Image Occlusion Testing with Quartz/UIKit

Note 12/29/2017: This article was written several years ago and is in draft form; it was never published due to concerns over IP protection. Since those concerns are no longer relevant and the topic no longer fresh in my mind, I’m publishing it as-is for archival purposes.

Here at The Tap Lab we’re currently putting the finishing touches on our second game, Bigfoot Hunter. While you should definitely check it out, the basic mechanic in the game involves looking around an environment and snapping a photo of bigfoot when he runs out. Your score is based on how “good” the picture is, and one of the metrics by which you’re judged is whether the bigfoot in your photo is obstructed by trees, bushes, or other pieces of the environment. The environment consists of several “layers” at different depths, each composed of a variety of the aforementioned pieces. We currently use the standard iOS UI libraries (UIKit) to render the environment, so these layers are really just UIViews with UIImageViews as subviews. When a snapshot is taken, these layers are composited on top of each other to generate the image.

Determining how centered the bigfoot is and how fast he is moving (in order to score “blurriness”) is relatively straight-forward and simply involves positional state data about the bigfoot. The final metric by which the player is scored–how much of the bigfoot is occluded by the environment–is a bit more difficult. The images themselves are rectangular, so bounding boxes are an obvious, simple and performant solution. However the images, especially things like trees with long branches, have large areas of transparency that makes this approach far too inaccurate. The other solution that comes to mind immediately is looking at the image data itself and determining what percentage of bigfoot pixels are still visible after the composite image is rendered.

This approach is super-accurate but also resource intensive. Images take up a lot of memory on mobile devices and anything that involves looping through pixel data on the CPU is incredibly slow. We were hoping to allow the player to take many rapid-fire shots and score them instantly in the game; spending a full second calculating occlusion was not an acceptable user experience. The details of the pixel-based algorithm are also somewhat unclear at first glance. I would imagine, when presented with this problem, most engineers would believe it is likely doable and relatively straightforward but may not be able to articulate an implementation right away. Given the original bigfoot image and the composite image, you could compare each pixel in the bigfoot’s bounding box to see if it has been unchanged; but what if it was alpha blended? What if the environment is the same/similar color?
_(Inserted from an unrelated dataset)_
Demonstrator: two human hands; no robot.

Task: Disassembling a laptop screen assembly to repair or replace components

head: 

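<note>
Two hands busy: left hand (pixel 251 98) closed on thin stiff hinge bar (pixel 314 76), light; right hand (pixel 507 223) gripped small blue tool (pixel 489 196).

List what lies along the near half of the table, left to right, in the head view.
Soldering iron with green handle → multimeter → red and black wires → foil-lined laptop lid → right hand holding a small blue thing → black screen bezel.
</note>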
We had an existing pixel-based solution in the game, but it was resource-intensive and used a somewhat roundabout method to determine which pixels remained visible. My task was to come up with a more performant algorithm. I have done pixel manipulation in the past (on Windows) but was not very familiar with iOS/Objective-C and even less familiar with Quartz and UIKit. So my implementation below may not be the best, but it seems to work. If you are using an actual game engine for your game, which I recommend you do, it probably already contains a much faster implementation all ready to go. But if you’re stuck using UIKit for whatever reason, I hope this will be of help.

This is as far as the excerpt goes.